Hip Hop Collection releases online trove on genre's rise
By Melanie Lefkowitz
Cornell University’s Hip Hop Collection is releasing hundreds of newly digitized images that tell the story of hip-hop’s explosion into the international mainstream and shed new light on some of its biggest stars, including LL Cool J, Queen Latifah and Public Enemy.
The digital collection of news clippings, photographs, press packets, correspondence and more are from the archive of music journalist and publicist Bill Adler. Adler worked with Rick Rubin and Russell Simmons at Def Jam Records from 1984 to 1990, when the label released groundbreaking work by the Beastie Boys, Public Enemy, Slick Rick, EPMD and 3rd Bass.
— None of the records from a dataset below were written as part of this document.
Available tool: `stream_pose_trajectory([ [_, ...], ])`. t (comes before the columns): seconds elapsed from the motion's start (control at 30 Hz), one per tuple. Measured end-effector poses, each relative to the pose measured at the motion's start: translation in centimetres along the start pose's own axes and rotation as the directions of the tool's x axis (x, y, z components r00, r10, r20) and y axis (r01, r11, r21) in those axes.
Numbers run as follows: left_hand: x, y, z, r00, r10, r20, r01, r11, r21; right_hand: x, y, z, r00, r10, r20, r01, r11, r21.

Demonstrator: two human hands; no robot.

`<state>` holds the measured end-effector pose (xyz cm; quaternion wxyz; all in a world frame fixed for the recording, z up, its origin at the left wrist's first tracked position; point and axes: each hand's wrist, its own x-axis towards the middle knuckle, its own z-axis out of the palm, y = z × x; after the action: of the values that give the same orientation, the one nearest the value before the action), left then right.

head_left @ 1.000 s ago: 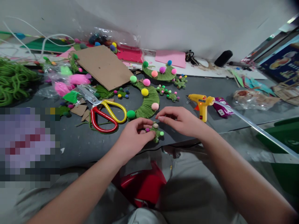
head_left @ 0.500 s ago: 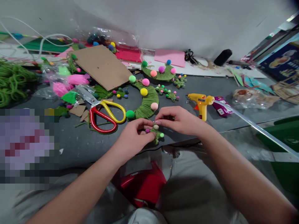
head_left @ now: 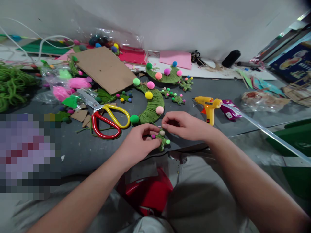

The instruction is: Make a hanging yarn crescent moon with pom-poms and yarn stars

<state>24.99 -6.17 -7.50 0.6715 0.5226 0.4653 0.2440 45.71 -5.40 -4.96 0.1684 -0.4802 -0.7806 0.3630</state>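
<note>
My left hand [head_left: 139,140] is closed on a small star wrapped in green yarn [head_left: 162,145], at the table's front edge. Purple, grey and light green pom-poms sit on the star, and a small pink one shows at its upper tip. Just right of that tip is my right hand [head_left: 182,125], thumb and fingers pinched together; whether anything is between them is hidden. Behind both hands lies a green yarn-wrapped crescent [head_left: 152,108] with large coloured pom-poms. Scissors [head_left: 107,124] with one red and one yellow handle rest left of my left hand.
A yellow glue gun [head_left: 208,106] with a long clear glue stick stands to the right, by a purple packet [head_left: 229,110]. Cardboard [head_left: 103,69], another crescent [head_left: 165,77] and small stars [head_left: 178,99] lie farther back. Green yarn [head_left: 14,85] is heaped at left.
My right fingertips have drawn slightly away from the star's upper tip. My left hand keeps its hold on the star. The view has shifted a little.
</note>
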Motion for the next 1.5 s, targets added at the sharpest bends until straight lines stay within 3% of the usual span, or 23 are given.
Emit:
stream_pose_trajectory([
  [0.33,0.0,-0.2,0.0,1.000,0.005,0.025,-0.005,1.000,-0.019,-0.2,0.3,-0.6,0.991,-0.122,0.046,0.122,0.992,0.004],
  [0.57,0.0,0.0,0.0,0.999,0.001,0.041,-0.002,1.000,0.012,-0.2,0.6,-0.6,0.991,-0.124,0.055,0.125,0.992,-0.014],
  [1.13,0.0,0.0,-0.2,0.999,-0.027,0.021,0.025,0.998,0.064,-0.1,0.1,-0.3,1.000,0.018,-0.005,-0.018,0.999,-0.038],
  [1.3,-0.2,0.1,0.0,1.000,-0.011,0.016,0.011,1.000,0.014,-0.1,0.3,-0.2,0.985,0.091,-0.149,-0.107,0.990,-0.097],
  [1.5,-0.4,0.1,-0.1,1.000,-0.016,-0.014,0.016,1.000,-0.007,0.0,1.1,-0.2,0.914,0.090,-0.396,-0.138,0.986,-0.094],
])
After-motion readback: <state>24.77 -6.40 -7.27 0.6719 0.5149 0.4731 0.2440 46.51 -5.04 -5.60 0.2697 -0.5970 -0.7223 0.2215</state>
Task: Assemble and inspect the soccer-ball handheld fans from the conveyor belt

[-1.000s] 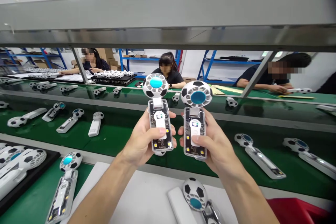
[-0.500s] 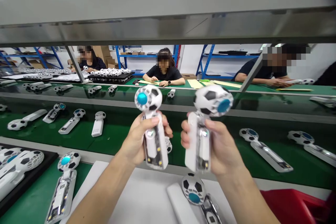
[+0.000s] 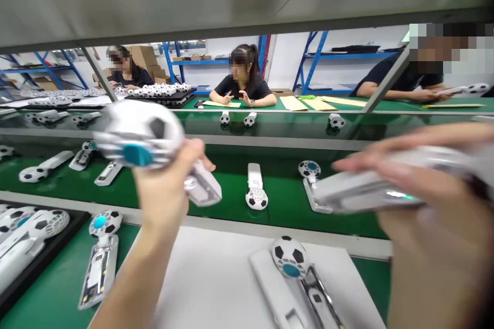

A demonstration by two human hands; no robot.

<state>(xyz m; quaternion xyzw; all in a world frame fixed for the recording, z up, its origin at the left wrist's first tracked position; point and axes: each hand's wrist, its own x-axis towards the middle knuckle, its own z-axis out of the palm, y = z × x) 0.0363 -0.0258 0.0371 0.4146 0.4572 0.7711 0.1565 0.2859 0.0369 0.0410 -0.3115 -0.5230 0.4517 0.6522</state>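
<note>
My left hand [image 3: 170,180] is closed round a soccer-ball handheld fan [image 3: 162,123], its round head tilted left with a blue centre and its clear-fronted handle pointing right and down. Closer to the camera, my right hand [image 3: 432,195] grips another handheld fan [image 3: 355,190], lying almost level with a small light glowing on its handle; motion blurs it and its head is not plainly seen. Below them on a white sheet [image 3: 208,272] lie a fan with a ball head [image 3: 289,257], a white handle shell [image 3: 270,288] and an opened handle with its inner parts showing.
A green conveyor belt [image 3: 219,190] carries several fans across. At the left are a black tray [image 3: 46,252] of fans and a clear-handled fan [image 3: 100,262]. A grey shelf [image 3: 231,0] hangs overhead. Several people sit at the far bench [image 3: 270,108].
Both hands have moved apart, the left one leftward with its fan turned over, the right one rightward and nearer with its fan tipped level. The view has shifted slightly.
</note>
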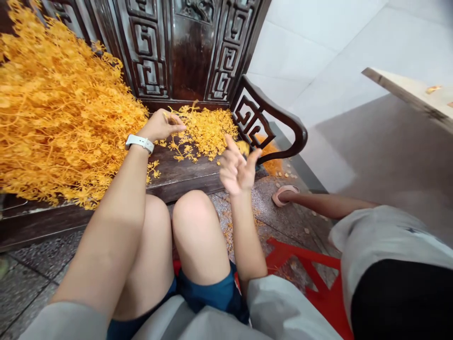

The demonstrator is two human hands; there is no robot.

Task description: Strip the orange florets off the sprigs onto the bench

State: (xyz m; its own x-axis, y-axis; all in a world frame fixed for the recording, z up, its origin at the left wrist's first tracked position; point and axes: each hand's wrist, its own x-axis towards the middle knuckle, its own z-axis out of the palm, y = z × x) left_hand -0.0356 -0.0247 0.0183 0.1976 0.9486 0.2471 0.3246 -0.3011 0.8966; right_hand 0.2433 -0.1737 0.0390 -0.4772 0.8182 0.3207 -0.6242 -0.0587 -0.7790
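Observation:
A large heap of orange-yellow branching plastic pieces (63,113) covers the left part of a dark wooden bench (177,177). To its right lies a smaller pile of yellow pieces (212,132). My left hand (163,125), with a white watch on the wrist, is at the left edge of the smaller pile, fingers pinched together; what they hold is too small to make out. In front of the bench's armrest, my right hand (238,165) is raised palm up with its fingers apart, slightly blurred. A yellow and dark thing shows just behind its fingers.
The bench has a carved back (191,56) and a curved armrest (297,127). Orange bits (271,156) lie on the floor beyond it. A red stool (314,269) stands at lower right, near another person's leg (329,203). A board edge (406,92) juts in at right.

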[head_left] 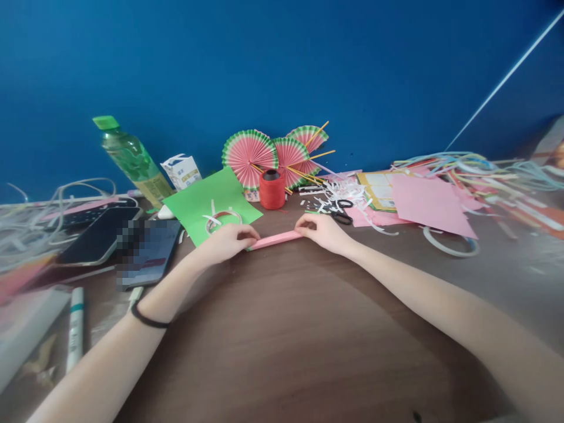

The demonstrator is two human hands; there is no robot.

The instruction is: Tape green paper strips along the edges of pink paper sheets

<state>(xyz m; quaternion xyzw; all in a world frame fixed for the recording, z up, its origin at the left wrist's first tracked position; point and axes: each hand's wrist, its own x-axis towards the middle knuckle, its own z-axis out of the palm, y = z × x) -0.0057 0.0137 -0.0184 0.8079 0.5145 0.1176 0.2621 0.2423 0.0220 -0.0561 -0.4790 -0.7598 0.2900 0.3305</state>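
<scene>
A narrow folded strip of pink paper (278,238) lies across the middle of the table, with a bit of green at its left end. My left hand (227,239) pinches that left end between thumb and fingers. At the opposite end, my right hand (324,232) grips the strip the same way. Just behind it stands a spool of red thread (272,191). Pleated pink and green paper fans (247,154) with yellow sticks lean against the blue wall behind the spool.
Left: a green sheet (194,202) under a tape roll, a tilted bottle (136,161), a small carton (181,170), a phone (152,252) and a marker (76,329). Right: black scissors (342,214), white paper scraps (348,194), pink sheets (429,205) and a tape ring (452,251).
</scene>
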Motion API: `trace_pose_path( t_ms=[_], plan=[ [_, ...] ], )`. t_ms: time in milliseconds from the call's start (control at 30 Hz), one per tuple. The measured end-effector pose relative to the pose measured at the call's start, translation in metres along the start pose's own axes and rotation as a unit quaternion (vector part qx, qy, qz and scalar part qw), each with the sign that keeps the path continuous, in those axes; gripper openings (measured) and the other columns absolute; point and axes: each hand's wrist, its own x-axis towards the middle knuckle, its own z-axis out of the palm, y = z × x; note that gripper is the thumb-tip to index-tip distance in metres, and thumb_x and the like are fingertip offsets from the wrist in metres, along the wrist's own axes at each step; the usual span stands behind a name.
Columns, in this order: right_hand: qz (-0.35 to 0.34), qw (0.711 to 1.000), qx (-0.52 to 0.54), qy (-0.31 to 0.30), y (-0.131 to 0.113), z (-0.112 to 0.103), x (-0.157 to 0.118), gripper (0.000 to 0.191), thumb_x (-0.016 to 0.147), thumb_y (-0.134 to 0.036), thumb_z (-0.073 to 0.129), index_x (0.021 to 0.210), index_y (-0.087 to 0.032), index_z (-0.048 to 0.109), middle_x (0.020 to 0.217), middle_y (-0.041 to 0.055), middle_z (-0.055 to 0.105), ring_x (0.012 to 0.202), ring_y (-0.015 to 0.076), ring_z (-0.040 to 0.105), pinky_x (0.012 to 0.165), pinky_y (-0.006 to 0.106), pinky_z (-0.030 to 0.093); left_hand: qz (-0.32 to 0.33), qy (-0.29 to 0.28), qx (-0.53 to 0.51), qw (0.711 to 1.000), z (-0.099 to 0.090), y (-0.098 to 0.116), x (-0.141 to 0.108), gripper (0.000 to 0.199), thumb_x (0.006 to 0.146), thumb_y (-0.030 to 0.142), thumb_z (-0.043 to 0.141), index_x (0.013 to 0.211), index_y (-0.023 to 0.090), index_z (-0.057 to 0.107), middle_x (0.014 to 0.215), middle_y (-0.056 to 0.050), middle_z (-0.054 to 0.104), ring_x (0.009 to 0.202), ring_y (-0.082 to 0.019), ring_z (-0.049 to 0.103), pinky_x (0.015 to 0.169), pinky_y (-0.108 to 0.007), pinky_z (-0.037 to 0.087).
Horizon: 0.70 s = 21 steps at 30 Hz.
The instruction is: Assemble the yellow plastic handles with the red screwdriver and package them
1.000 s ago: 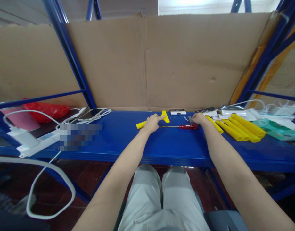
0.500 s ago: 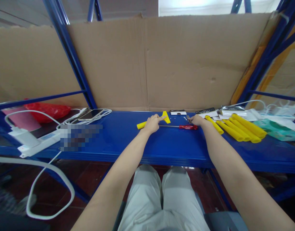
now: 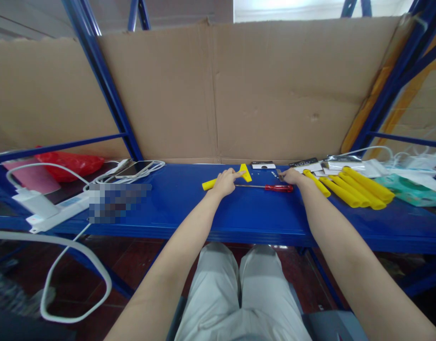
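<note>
Tool (image 3: 246, 174) crosswise, flared yellow end rightward

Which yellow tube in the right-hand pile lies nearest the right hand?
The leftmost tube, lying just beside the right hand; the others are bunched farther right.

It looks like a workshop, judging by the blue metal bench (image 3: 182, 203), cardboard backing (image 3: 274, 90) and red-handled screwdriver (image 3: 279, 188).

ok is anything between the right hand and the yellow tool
Yes: small white bits lie between the right hand and the yellow tool. The screwdriver lies on the near side, off that line.
</note>
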Motion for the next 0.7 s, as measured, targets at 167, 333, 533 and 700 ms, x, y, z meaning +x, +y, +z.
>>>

Adler also worked for Rush Artist Management, which represented Kurtis Blow, Whodini, Eric B. & Rakim, Stetsasonic, Big Daddy Kane, DJ Jazzy Jeff & the Fresh Prince, De La Soul and others.
“Bill’s files are a rich and deep resource for the study of hip-hop’s emergence in the popular press and as a force within the music industry, and they enrich our understanding of hip-hop’s 40-year history,” said Katherine Reagan, Cornell’s curator of rare books and manuscripts.
The Cornell Hip Hop Collection, part of Cornell University Library’s Division of Rare and Manuscript Collections, received Adler’s archive in 2013. The newly digitized materials represent about 5 percent of the Adler archive, all of which is physically accessible to researchers on the Cornell Ithaca campus.
Adler started his collection in the 1970s, when there were few resources about hip-hop and no internet to consult. “But there was a tremendous explosion of writing about hip-hop in real time,” said Adler. Over the decades, his collection became an encyclopedic, one-of-a-kind archive tracing the growth of hip-hop culture.
“I’m thrilled to know that the collection is going to be made available to anyone with a keyboard and an internet connection, anywhere in the world,” Adler said.
The more than 1,700 items in this batch focus not only on LL Cool J, Queen Latifah and Public Enemy, but other artists such as Salt-N-Pepa and Eric B. & Rakim, all of whom emerged in the 1980s in New York City, where hip-hop culture was born.
The digitized material also chronicles hip-hop’s earliest acts and recording labels. For example, material about Sugar Hill Records includes a 1980 press biography about the Sugar Hill Gang and its smash 1979 hit “Rapper’s Delight,” widely credited with introducing hip-hop music to the world, as well as early label publicity on Grandmaster Flash and the Furious Five, who went on to become the first hip-hop artists inducted into the Rock and Roll Hall of Fame in 2007.
The collection also casts light on the artists’ individual paths to stardom. Items on Queen Latifah range from a 1990 story in Word Up! magazine about her confronting a bootleg tape seller at an in-store event to multiple versions of her 2006 advertising campaign for CoverGirl’s Queen Collection.
Over the next few years, Cornell University Library will digitize the remainder of the Adler Archive, creating an increasingly comprehensive digital resource on hip-hop’s history.
“The amount of material in the Adler archive is just staggering,” said Ben Ortiz, assistant curator of the Cornell Hip Hop Collection. “Not only will this stuff teach newcomers to the world of hip-hop culture more than they ever dreamed, but experienced devotees will find themselves completely immersed and adding much to their already deep knowledge.”
Melanie Lefkowitz is a writer for Cornell University Library.